Goal of the exercise: Once the pictures are set aside, transcribe each line of the listing exactly.

Information shown:
= Beginning of Section =

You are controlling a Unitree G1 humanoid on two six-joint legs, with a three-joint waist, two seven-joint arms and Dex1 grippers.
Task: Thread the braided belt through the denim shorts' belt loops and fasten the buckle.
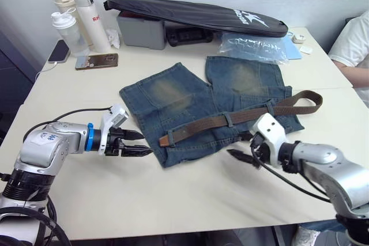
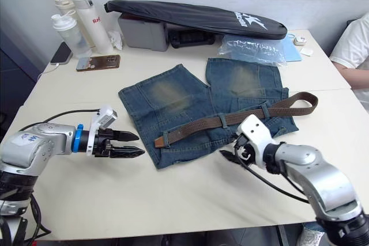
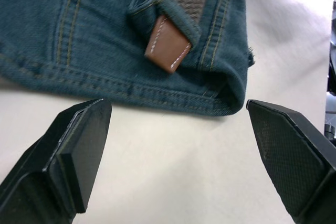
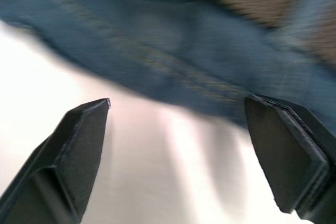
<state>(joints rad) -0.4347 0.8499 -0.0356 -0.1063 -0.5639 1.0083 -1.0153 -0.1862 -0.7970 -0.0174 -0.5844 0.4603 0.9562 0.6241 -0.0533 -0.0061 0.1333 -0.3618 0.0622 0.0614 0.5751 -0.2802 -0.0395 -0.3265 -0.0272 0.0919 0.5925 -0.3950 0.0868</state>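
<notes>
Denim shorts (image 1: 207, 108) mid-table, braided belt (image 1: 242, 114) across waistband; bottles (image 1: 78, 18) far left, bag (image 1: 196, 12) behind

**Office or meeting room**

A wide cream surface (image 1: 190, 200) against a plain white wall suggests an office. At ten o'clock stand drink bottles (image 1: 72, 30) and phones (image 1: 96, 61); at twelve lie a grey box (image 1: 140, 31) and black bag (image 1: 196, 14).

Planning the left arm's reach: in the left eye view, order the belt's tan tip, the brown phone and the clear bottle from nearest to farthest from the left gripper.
1. Belt's tan tip, beside the left gripper.
2. Brown phone, farther back.
3. Clear bottle, near the table's back corner.
</notes>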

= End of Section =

Solution to the exercise:
You are controlling a Unitree G1 humanoid on two six-joint legs, with a three-joint waist, two seven-joint arms and Dex1 grippers.
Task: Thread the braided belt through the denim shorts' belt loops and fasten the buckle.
<state>(joints rad) -0.4347 0.8499 -0.0356 -0.1063 -0.5639 1.0083 -1.0153 -0.1862 -0.7970 -0.0174 -0.5844 0.4603 0.9562 0.6241 -0.0533 -0.0061 0.1333 -0.3618 0.0622 0.0614 0.5751 -0.2802 -0.0395 -0.3265 -0.0272 0.0919 0.5925 -0.3950 0.0868</state>
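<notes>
Denim shorts (image 1: 207, 108) mid-table, braided belt (image 1: 242, 114) across waistband; bottles (image 1: 78, 18) far left, bag (image 1: 196, 12) behind

**Office or meeting room**

A wide cream surface (image 1: 190, 200) against a plain white wall suggests an office. At ten o'clock stand drink bottles (image 1: 72, 30) and phones (image 1: 96, 61); at twelve lie a grey box (image 1: 140, 31) and black bag (image 1: 196, 14).

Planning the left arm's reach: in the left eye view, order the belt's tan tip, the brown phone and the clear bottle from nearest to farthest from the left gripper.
1. Belt's tan tip, beside the left gripper.
2. Brown phone, farther back.
3. Clear bottle, near the table's back corner.
</notes>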

There is nothing more to add to this answer.